Fixed instrumentation that’s changing lives
Fixed instrumentation enables ocean analysts to collect data and, with reliable acoustic communications, have it communicated back to the surface in real time. When put into application, these advancements have brought about huge tangible benefits for humanity:
- Tsunami warnings: After the catastrophic 2004 tsunami hit Indonesia, Sonardyne, one of the Covelya Group companies, got to work on modifying existing underwater surveying products to provide early tsunami warnings. Any event that the device detects, triggers the device to send a message to a control room on land from which warnings can be sent to coastal communities, advising people to take critical precautions.

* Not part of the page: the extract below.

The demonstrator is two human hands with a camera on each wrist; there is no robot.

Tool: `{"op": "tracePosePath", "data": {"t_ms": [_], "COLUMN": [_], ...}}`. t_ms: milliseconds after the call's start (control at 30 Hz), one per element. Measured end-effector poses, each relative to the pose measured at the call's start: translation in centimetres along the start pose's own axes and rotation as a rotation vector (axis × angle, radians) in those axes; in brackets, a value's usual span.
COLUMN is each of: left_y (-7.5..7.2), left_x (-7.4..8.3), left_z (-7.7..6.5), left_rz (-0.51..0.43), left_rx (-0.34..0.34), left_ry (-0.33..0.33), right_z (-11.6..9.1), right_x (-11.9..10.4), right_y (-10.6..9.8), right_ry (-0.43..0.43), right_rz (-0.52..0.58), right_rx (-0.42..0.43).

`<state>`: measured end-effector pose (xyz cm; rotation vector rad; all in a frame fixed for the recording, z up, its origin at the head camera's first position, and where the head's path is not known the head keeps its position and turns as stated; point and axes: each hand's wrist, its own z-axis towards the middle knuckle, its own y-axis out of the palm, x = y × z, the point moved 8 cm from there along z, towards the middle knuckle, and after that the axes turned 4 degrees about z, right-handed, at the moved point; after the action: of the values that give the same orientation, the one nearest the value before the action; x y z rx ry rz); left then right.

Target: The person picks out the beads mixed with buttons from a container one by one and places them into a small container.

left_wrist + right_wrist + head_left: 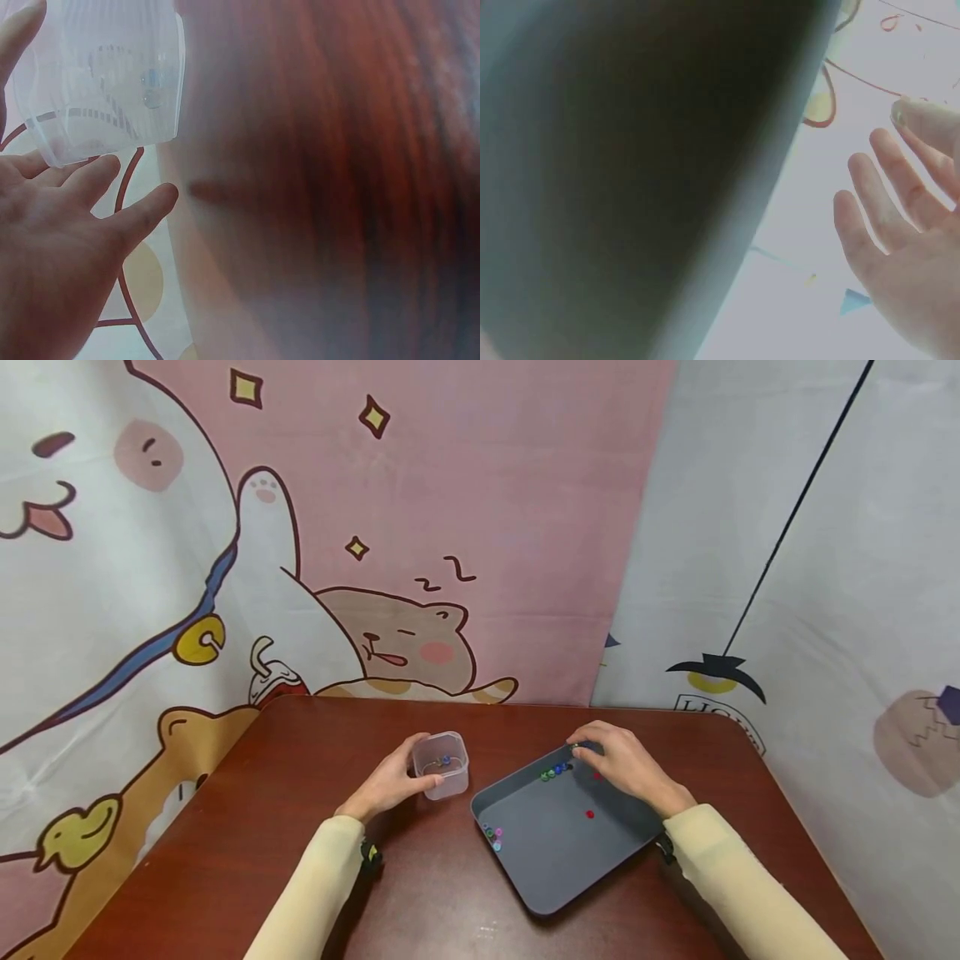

- Earthquake predictions: Another example of where fixed instruments are being used is to help better understand how tectonic plates move relative to each other underwater, which could ultimately help predict major earthquakes. Monitoring their movement over time requires phenomenal precision, as shifts can be only a few centimetres over many years.
- Discovery of historical artefacts: Covelya Group companies, EIVA and Voyis, provide software and equipment for subsea imaging surveys and underwater archaeology projects too. Recently, Sir Ernest Shackleton’s ship, Endurance, was found by a semi-autonomous underwater vehicle in very deep waters in Antarctica, with Voyis cameras used to capture every available detail of the vessel.
- Climate impact: Similar devices using the same techniques are being deployed to measure factors relating to climate change, such as carbon sequestration. Chelsea Technologies’ STAF (Single Turnover Active Fluorometry) technology measures phytoplankton photosynthesis in the ocean, which is at the very start of life cycles in the ocean.
Interconnectedness is key to the future of communications, particularly for defence applications; connecting groups of drones that need to share data, navigate, and communicate with one another. Also key are further improvements in energy consumption, and battery life, and further progression in edge computing will almost certainly be on the horizon.
While human exploration is fraught with dangers and challenges, emerging technology is rapidly changing the way scientists can study the ocean. Remote distributed sensing, processing, communications, underwater drones, and mobile and static seabed devices are all giving us an opportunity — sometimes for the first time — to look up close and personal at what really lies beneath.